She gives him an assessing look before nodding, sudden and abrupt, and handing them over. He takes them, tucks one behind his ear, and lights the other, sucking in the smoke. ‘I want to know what’s up with everyone,’ is what she says. ‘They’re all behaving— they’re being really weird. I don’t trust it. I just want to know if this is some set-up or something, like, some elaborate prank—’

‘Because they’re being nice to you?’ he asks on a lung-full of smoke.

‘Yes!’ she declares, nodding. ‘I mean, it’s weird, isn’t it?’

‘Why did you decide to ask me about it?’ he asks her.

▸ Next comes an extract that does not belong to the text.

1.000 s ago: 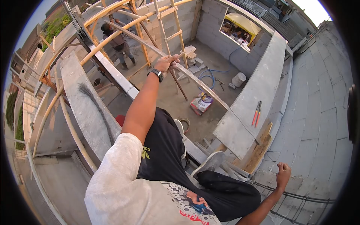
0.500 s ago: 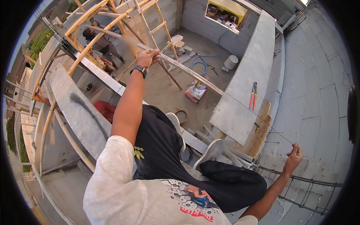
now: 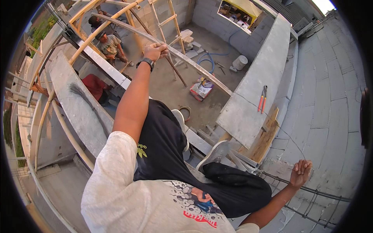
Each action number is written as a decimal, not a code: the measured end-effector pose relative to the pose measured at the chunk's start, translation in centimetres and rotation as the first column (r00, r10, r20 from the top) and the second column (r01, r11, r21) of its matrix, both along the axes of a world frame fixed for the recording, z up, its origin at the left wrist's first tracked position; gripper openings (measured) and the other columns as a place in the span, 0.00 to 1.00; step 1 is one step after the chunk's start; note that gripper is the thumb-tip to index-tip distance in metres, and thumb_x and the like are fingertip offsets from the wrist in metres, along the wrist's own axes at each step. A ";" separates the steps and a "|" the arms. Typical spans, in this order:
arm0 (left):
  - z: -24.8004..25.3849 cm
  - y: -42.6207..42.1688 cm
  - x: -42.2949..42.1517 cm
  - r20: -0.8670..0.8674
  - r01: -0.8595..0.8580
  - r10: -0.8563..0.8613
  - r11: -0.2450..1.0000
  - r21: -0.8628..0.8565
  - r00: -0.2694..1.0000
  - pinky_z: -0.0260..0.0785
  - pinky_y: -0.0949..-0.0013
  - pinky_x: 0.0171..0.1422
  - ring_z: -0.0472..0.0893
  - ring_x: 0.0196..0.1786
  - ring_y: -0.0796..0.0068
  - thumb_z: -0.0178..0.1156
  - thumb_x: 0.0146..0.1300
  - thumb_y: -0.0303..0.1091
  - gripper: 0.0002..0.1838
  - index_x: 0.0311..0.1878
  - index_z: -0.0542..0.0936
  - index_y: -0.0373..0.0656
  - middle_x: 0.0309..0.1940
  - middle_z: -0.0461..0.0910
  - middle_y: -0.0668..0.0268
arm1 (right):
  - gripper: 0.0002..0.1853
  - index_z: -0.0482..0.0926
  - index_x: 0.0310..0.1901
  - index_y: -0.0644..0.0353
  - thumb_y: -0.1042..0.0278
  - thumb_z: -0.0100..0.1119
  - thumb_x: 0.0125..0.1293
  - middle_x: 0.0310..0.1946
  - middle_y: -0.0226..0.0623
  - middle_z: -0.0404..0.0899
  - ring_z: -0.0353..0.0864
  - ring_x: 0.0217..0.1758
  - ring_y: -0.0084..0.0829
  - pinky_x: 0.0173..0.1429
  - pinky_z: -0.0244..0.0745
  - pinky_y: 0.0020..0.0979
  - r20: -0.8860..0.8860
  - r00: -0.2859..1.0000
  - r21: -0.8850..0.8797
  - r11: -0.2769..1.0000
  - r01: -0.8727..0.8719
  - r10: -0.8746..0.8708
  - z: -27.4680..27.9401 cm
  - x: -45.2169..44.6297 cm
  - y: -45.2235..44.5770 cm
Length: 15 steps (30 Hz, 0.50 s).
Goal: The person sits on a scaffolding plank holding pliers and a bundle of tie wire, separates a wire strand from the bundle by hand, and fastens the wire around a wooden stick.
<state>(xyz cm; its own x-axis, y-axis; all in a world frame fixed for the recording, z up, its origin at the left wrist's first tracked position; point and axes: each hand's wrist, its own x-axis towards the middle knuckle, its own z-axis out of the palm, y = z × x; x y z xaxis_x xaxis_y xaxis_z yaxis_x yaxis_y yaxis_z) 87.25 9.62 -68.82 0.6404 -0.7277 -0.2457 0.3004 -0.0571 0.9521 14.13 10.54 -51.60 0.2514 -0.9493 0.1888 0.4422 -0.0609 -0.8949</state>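
My left hand (image 3: 155,51), with a black watch at the wrist, is raised with its fingers closed. It overlaps a long wooden batten (image 3: 198,69) in view, and what the fingers hold is hidden. Low on the right, my right hand (image 3: 301,173) has curled fingers at the end of a thin dark wire (image 3: 290,138). From there the wire runs up across a grey board (image 3: 248,116). Pliers with red handles (image 3: 263,99) lie on that board. A bundle of cut wires (image 3: 91,108) rests on another board (image 3: 64,83) beside my left arm.
Tied rebar (image 3: 318,193) runs along the block wall (image 3: 326,116) near my right hand. Bamboo scaffolding (image 3: 99,31) and a ladder (image 3: 165,21) stand at the left. Below are a cement bag (image 3: 202,88), a blue hose (image 3: 210,58), a white bucket (image 3: 240,62) and several co-workers (image 3: 110,46).
My right hand has moved slightly down, its fingers turning, and the wire has gone from taut to bowed. My left hand has risen a little in view. Co-workers below have shifted.
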 end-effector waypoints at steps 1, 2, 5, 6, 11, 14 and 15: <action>0.4 0.3 -0.3 -0.019 0.064 -0.063 0.997 0.043 0.998 0.82 0.72 0.45 0.84 0.38 0.76 0.65 0.64 0.30 0.08 0.44 0.79 0.39 0.39 0.83 0.65 | 0.15 0.77 0.39 0.61 0.55 0.55 0.73 0.20 0.22 0.62 0.61 0.25 0.13 0.32 0.64 0.21 -0.089 0.989 -0.042 0.992 0.117 -0.120 0.5 -0.3 -0.5; 0.6 0.4 -0.5 -0.016 0.049 -0.048 0.998 0.042 0.999 0.82 0.72 0.45 0.84 0.38 0.76 0.65 0.64 0.30 0.08 0.44 0.79 0.39 0.39 0.83 0.65 | 0.15 0.77 0.39 0.61 0.55 0.55 0.73 0.20 0.22 0.62 0.61 0.25 0.13 0.32 0.64 0.21 -0.086 0.991 -0.043 0.994 0.102 -0.106 0.1 -0.5 -1.0; 0.8 1.0 -0.5 -0.095 0.200 -0.198 0.980 0.019 0.976 0.82 0.73 0.45 0.84 0.37 0.77 0.65 0.64 0.31 0.08 0.43 0.79 0.40 0.37 0.83 0.66 | 0.14 0.80 0.39 0.60 0.56 0.58 0.70 0.22 0.21 0.68 0.62 0.25 0.13 0.28 0.62 0.21 -0.738 0.310 -0.342 0.729 0.593 -0.599 -3.2 -1.8 -2.6; 0.8 0.9 -0.5 -0.113 0.180 -0.184 0.983 -0.040 0.977 0.82 0.73 0.45 0.84 0.36 0.77 0.65 0.64 0.31 0.08 0.43 0.79 0.40 0.36 0.83 0.67 | 0.14 0.80 0.39 0.60 0.56 0.58 0.70 0.22 0.21 0.68 0.62 0.25 0.13 0.28 0.62 0.21 -0.737 0.323 -0.340 0.739 0.581 -0.593 -3.8 -1.7 -2.6; 0.8 1.0 0.4 -0.131 -0.056 0.022 0.963 -0.263 0.991 0.82 0.73 0.42 0.83 0.33 0.77 0.65 0.63 0.31 0.07 0.40 0.78 0.40 0.32 0.82 0.67 | 0.15 0.81 0.30 0.65 0.59 0.61 0.65 0.20 0.26 0.73 0.66 0.19 0.17 0.21 0.66 0.24 -0.959 -0.144 0.217 0.958 0.190 0.246 -3.7 1.3 -0.9; -0.8 1.6 2.2 -0.163 -0.248 0.212 0.936 -0.248 0.964 0.82 0.73 0.41 0.83 0.32 0.76 0.67 0.62 0.30 0.08 0.39 0.78 0.40 0.31 0.82 0.66 | 0.18 0.79 0.25 0.65 0.57 0.63 0.65 0.18 0.28 0.72 0.69 0.19 0.19 0.21 0.69 0.23 -0.908 0.165 0.385 0.922 -0.037 0.386 -1.6 2.4 0.9; -0.9 2.4 2.7 -0.162 -0.280 0.248 0.935 -0.218 0.955 0.82 0.73 0.41 0.83 0.32 0.75 0.68 0.61 0.30 0.08 0.39 0.78 0.40 0.30 0.82 0.66 | 0.18 0.79 0.25 0.65 0.57 0.63 0.65 0.18 0.28 0.72 0.69 0.19 0.19 0.21 0.69 0.23 -0.907 0.162 0.386 0.921 -0.049 0.389 -1.4 1.3 1.4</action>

‘Because I thought you’d tell me the truth, you tend to, and if I gave you something in return—’ she trails off, then suddenly gives him an apologetic smile. ‘That sounds terrible, doesn’t it? I don’t see you as— whatever it is what I just said implies. I’m worried about you so I wanted a chance to talk to you anyway, and you’ve always been nice to me. Nicer than Allison and Luther and Diego at least.’

‘Faint praise, that,’ he murmurs, before turning to her with a smile. ‘You don’t need to worry, they’re not all out to get you. We all realised how horrible to you we’ve been; they’re just being a bit competitive about trying to be better siblings.’

‘What do you mean, have you been talking about me?’ she asks, looking at him with confusion.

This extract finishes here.